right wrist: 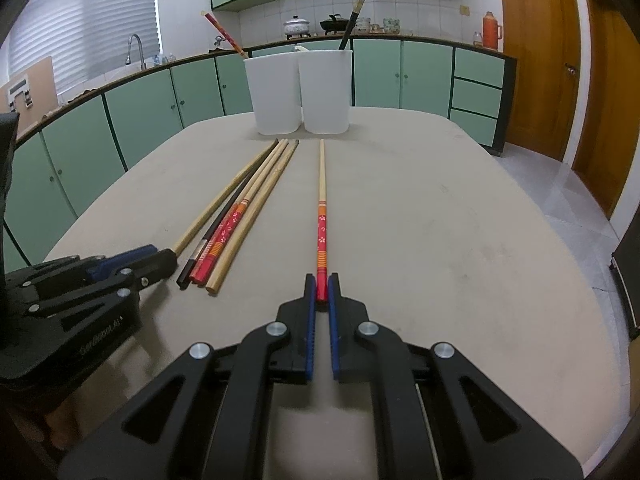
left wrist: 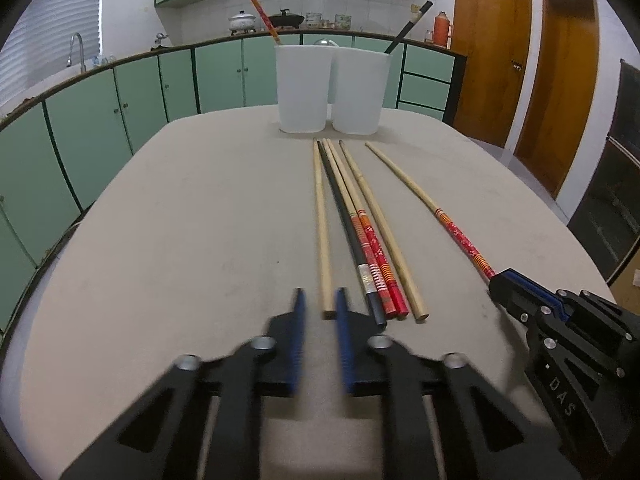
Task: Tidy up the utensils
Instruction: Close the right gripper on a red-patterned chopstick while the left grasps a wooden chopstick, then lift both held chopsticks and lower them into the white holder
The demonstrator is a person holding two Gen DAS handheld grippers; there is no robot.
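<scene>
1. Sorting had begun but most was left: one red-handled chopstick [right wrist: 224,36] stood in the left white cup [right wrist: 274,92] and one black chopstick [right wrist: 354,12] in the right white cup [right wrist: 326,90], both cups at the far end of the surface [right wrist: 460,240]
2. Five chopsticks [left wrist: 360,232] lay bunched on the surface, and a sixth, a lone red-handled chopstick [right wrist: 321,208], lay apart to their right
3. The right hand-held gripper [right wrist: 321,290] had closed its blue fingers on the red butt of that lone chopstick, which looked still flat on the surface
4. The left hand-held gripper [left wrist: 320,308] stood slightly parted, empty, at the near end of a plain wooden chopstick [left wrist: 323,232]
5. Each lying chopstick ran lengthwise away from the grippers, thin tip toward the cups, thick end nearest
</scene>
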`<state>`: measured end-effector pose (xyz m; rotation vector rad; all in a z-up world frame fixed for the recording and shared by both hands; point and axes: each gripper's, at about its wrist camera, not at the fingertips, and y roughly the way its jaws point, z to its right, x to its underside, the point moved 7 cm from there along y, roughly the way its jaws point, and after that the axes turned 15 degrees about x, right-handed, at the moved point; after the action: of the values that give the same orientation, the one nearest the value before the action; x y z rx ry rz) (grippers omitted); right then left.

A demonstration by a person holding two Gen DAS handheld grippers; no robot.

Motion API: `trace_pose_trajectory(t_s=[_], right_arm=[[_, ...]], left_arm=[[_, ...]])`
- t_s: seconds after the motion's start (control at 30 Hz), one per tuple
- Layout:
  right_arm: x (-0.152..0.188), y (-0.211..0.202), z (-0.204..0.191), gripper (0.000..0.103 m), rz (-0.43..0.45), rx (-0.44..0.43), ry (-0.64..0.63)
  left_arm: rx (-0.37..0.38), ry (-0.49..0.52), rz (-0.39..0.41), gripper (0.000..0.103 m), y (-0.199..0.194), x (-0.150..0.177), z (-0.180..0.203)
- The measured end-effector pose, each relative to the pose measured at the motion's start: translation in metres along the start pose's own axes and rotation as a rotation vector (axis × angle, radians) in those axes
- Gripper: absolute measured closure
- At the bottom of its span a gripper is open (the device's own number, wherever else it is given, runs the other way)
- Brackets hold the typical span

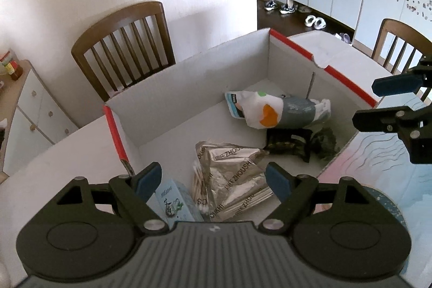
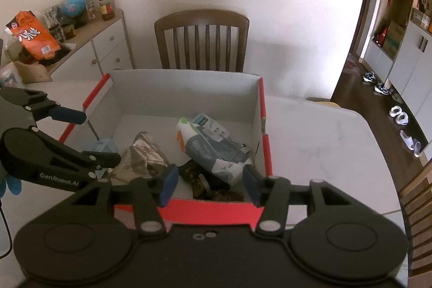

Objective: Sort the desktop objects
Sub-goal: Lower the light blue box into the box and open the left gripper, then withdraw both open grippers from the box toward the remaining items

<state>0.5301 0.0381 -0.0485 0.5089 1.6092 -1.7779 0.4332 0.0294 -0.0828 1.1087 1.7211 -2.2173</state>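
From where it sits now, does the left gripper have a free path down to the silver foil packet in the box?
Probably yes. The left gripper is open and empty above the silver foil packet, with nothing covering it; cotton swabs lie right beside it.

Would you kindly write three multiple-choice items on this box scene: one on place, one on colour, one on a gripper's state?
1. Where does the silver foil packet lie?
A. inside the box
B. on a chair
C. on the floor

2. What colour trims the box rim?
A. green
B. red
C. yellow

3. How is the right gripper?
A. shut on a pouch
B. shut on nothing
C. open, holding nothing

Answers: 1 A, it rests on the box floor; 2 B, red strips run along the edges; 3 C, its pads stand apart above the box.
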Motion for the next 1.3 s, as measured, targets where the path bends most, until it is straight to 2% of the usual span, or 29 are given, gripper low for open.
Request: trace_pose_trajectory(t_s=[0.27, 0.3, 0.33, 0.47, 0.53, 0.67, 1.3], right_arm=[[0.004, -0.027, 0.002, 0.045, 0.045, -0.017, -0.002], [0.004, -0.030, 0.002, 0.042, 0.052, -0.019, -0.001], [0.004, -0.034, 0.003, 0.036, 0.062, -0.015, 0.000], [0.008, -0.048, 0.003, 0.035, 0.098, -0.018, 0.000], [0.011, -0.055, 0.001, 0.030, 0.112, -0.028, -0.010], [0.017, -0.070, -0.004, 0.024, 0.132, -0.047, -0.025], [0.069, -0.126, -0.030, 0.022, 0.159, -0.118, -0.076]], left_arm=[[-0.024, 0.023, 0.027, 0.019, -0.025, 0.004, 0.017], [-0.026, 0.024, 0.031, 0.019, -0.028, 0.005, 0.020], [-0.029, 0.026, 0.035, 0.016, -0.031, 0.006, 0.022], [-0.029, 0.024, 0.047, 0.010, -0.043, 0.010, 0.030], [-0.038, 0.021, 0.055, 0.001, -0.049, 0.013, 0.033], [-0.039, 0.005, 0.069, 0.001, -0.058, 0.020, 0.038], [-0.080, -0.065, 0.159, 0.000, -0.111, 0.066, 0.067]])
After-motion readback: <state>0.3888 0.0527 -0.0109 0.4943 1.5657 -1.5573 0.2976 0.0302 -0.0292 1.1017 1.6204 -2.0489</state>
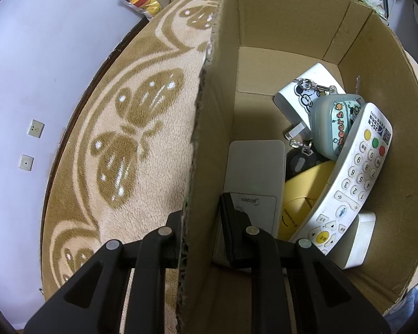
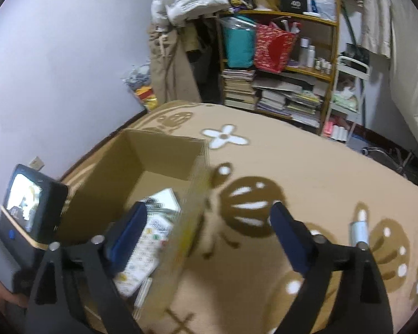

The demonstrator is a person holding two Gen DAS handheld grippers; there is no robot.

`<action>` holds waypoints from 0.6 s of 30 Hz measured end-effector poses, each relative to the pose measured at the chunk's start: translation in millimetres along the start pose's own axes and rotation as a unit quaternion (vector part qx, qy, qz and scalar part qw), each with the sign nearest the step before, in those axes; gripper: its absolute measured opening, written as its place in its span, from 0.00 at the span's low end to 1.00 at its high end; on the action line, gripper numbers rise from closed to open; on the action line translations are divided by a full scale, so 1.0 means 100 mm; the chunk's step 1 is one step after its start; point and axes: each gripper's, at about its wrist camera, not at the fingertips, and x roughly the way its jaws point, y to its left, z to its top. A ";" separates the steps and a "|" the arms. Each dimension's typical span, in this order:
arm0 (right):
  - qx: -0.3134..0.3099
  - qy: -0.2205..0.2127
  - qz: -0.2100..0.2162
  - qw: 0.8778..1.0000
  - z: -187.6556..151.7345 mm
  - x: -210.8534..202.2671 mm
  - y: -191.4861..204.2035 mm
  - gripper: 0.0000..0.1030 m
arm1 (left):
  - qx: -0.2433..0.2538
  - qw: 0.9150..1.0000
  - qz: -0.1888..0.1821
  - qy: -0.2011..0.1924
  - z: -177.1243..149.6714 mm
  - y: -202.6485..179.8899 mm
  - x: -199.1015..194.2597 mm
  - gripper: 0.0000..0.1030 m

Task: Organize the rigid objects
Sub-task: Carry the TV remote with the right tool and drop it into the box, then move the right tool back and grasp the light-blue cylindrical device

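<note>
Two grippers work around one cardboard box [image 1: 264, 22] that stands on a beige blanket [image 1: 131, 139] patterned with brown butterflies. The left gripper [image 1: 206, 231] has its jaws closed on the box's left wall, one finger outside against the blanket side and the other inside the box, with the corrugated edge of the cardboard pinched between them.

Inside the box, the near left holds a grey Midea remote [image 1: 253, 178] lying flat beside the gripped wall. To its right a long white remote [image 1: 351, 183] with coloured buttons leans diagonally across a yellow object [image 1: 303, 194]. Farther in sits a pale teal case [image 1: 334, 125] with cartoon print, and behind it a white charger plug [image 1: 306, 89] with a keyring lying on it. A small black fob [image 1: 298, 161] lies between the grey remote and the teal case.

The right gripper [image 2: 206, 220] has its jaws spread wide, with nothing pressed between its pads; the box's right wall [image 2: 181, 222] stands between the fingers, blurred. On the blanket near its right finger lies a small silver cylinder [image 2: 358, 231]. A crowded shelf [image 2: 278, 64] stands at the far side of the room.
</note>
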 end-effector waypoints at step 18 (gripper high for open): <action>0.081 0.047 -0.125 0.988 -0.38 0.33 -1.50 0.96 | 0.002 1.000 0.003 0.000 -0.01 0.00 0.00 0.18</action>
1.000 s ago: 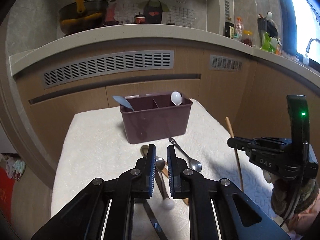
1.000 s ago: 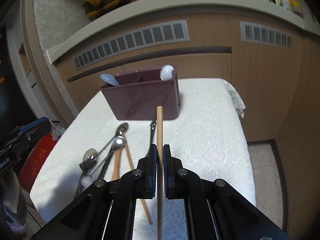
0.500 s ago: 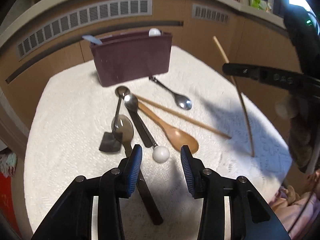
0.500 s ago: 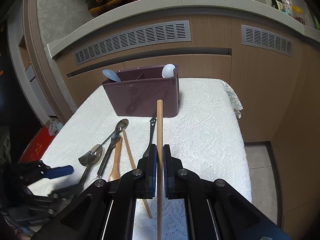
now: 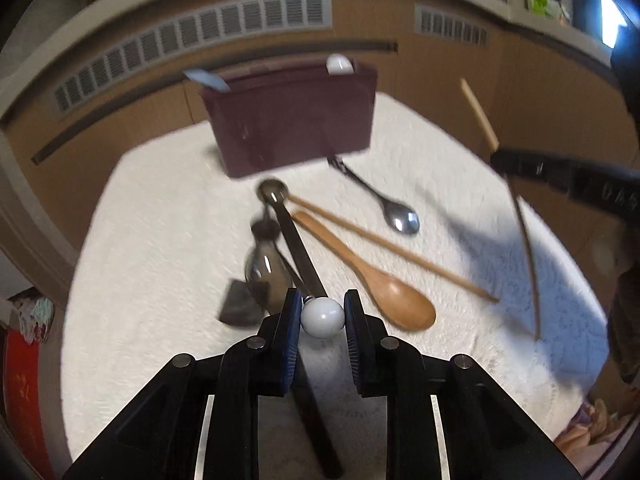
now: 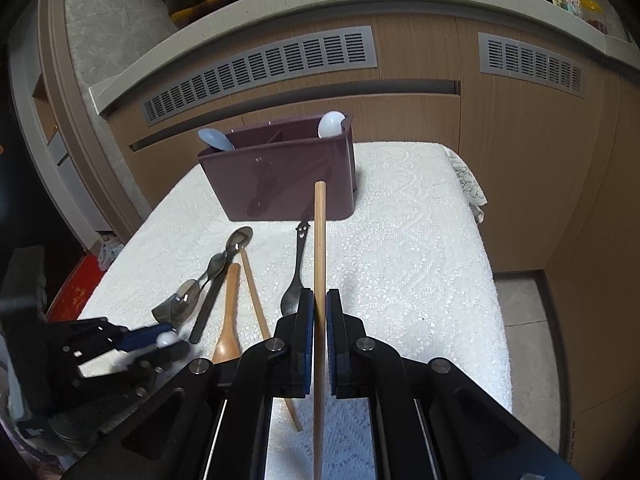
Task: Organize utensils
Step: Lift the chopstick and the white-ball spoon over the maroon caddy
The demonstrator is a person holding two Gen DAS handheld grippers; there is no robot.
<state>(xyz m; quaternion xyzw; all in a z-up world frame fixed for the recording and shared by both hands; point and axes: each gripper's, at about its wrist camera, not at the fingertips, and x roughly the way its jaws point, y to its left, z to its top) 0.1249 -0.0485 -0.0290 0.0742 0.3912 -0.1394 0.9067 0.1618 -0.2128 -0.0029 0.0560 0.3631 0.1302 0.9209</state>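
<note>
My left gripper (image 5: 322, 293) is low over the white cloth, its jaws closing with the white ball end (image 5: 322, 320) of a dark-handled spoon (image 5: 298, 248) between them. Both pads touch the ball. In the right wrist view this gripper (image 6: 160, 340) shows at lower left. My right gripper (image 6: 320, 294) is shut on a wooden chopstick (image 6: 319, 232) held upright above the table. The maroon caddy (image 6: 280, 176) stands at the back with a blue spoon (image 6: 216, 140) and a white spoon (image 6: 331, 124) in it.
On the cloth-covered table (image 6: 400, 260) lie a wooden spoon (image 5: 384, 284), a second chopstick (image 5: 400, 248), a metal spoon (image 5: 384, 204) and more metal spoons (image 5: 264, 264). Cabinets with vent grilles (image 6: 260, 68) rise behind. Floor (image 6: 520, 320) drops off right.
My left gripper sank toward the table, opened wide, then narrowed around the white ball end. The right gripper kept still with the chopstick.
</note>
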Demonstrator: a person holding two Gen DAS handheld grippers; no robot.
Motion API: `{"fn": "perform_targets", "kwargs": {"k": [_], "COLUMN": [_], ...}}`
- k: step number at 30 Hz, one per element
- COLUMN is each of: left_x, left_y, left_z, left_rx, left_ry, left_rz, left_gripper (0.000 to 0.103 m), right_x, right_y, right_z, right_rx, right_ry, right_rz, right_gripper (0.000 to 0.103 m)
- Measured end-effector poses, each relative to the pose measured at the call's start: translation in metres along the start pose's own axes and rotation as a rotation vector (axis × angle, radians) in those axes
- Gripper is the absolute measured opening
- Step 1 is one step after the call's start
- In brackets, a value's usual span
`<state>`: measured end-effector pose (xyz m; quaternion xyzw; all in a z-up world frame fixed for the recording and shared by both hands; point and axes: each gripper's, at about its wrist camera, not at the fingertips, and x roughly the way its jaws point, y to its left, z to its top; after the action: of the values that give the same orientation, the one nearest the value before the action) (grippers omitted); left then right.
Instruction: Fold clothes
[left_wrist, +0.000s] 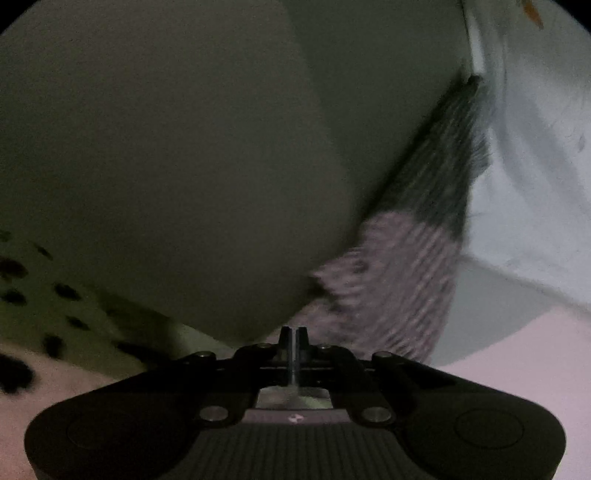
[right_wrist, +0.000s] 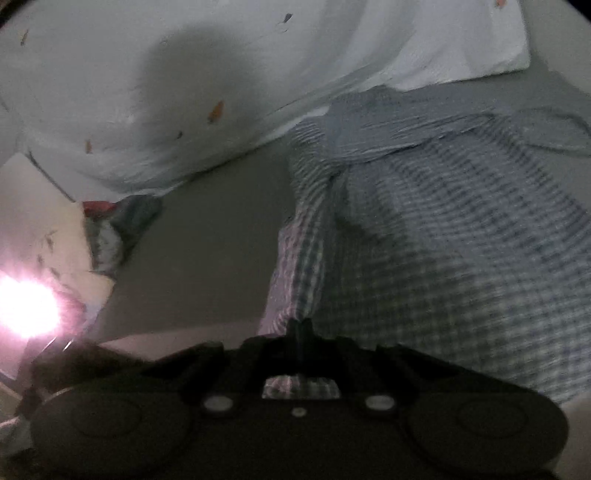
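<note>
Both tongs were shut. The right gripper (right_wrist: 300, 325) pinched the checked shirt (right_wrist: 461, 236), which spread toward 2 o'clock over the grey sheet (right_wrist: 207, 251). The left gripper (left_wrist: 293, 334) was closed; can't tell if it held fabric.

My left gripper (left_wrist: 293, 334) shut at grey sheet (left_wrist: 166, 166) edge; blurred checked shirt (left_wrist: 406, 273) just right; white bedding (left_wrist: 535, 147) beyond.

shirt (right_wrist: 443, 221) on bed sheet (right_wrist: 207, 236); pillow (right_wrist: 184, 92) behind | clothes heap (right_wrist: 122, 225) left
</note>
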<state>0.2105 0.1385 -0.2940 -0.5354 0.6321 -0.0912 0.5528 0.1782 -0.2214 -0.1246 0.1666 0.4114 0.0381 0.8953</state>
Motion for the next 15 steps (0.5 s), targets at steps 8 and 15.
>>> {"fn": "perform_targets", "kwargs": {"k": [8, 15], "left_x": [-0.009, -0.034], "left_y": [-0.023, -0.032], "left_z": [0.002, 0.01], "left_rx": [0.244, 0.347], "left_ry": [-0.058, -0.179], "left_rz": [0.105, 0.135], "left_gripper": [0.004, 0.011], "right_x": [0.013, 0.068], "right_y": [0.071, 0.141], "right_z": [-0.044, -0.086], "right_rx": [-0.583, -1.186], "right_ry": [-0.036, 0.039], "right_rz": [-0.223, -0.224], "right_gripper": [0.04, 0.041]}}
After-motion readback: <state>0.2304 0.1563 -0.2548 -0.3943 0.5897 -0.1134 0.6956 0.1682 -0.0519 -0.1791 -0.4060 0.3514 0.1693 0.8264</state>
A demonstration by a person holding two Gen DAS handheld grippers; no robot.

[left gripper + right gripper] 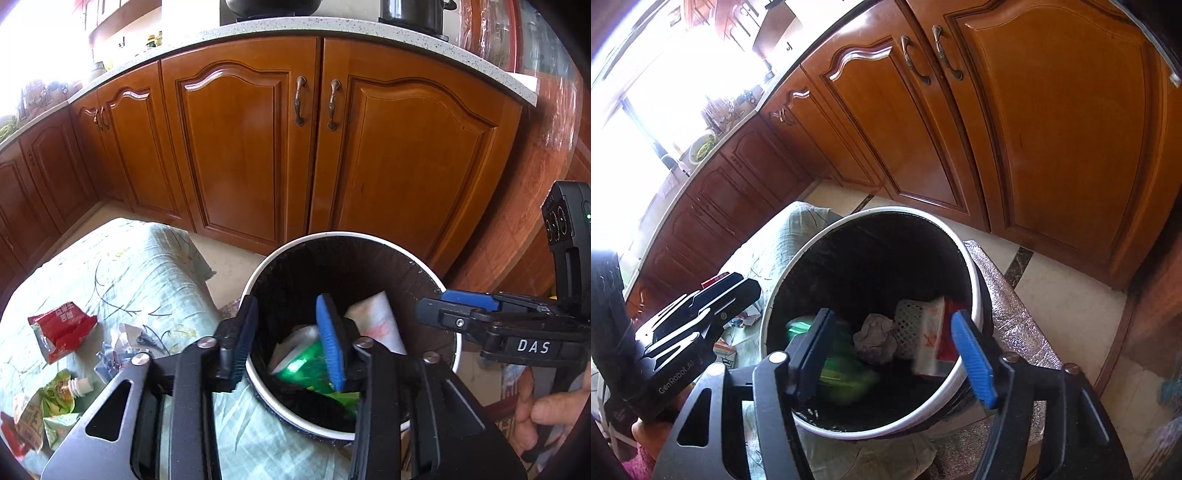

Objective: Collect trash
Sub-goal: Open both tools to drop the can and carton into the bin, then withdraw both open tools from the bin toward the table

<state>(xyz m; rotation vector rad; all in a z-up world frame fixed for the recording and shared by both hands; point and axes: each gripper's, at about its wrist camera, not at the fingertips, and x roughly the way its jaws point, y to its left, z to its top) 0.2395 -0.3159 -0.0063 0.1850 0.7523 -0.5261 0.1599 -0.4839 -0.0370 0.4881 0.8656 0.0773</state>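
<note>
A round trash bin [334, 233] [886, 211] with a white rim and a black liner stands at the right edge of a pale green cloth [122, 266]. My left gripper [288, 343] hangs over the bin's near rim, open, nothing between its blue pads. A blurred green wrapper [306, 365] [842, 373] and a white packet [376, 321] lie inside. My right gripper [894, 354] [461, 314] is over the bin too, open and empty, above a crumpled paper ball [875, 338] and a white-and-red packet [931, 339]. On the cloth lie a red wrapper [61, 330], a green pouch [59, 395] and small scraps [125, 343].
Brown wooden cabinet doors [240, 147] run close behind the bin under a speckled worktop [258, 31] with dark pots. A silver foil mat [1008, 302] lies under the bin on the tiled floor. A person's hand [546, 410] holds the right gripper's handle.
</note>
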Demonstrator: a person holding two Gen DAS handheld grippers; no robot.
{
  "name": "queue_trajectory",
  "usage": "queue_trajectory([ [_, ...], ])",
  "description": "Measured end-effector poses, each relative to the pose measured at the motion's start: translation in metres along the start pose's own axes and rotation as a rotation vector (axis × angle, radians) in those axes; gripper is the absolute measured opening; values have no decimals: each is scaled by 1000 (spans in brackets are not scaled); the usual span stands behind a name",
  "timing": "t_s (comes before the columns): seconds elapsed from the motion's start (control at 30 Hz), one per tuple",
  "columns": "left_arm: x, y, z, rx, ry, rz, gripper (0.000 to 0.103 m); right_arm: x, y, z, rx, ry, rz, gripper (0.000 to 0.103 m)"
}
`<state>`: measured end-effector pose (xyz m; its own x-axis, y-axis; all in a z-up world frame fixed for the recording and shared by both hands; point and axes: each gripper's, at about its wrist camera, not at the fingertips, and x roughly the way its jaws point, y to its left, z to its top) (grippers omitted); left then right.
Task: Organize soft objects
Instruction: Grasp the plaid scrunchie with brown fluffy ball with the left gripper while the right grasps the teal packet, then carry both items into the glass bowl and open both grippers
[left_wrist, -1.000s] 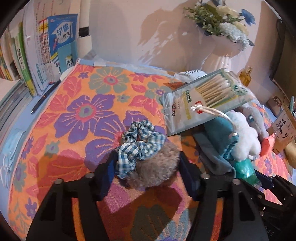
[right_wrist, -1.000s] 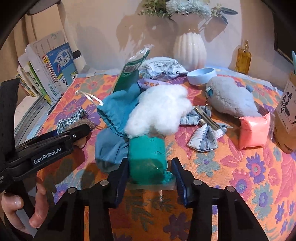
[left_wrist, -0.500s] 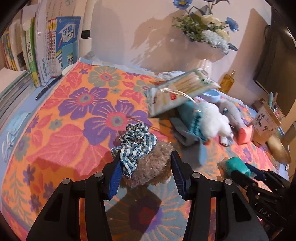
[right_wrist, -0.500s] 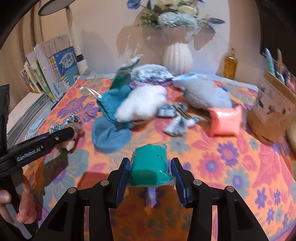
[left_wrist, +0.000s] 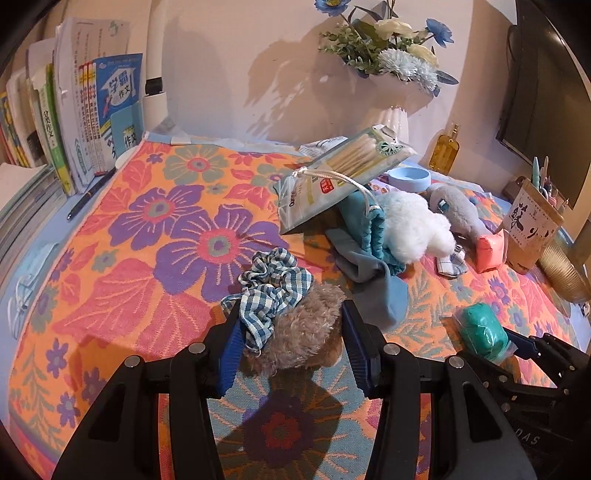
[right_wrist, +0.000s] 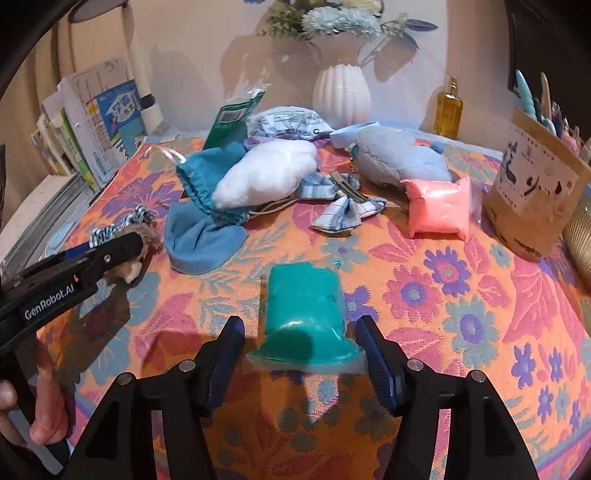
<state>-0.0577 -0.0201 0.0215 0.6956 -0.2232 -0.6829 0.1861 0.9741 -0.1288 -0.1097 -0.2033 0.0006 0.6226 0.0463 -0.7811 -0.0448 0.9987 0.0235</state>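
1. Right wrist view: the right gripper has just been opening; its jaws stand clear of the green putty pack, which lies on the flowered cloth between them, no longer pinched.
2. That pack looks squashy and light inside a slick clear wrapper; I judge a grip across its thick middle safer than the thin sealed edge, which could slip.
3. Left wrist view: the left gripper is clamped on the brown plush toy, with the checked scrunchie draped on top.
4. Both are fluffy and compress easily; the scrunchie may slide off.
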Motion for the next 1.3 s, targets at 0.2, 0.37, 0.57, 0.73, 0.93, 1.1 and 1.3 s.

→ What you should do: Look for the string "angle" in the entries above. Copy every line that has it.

→ Solution for this exercise:
- The measured end-effector pose, each relative to the pose measured at the motion's start: translation in metres along the start pose's own axes and rotation as a rotation vector (axis × angle, radians) in those axes
- Measured end-effector poses, each relative to the pose measured at the call's start: translation in metres along the start pose's own axes and rotation as a rotation vector (axis × angle, radians) in those axes
  "description": "Measured end-effector poses, each relative to the pose measured at the motion's start: translation in metres along the start pose's own axes and rotation as a rotation vector (axis × angle, radians) in those axes; gripper is the absolute measured opening; values have no decimals: each is scaled by 1000 (spans in brackets are not scaled); the usual span stands behind a name",

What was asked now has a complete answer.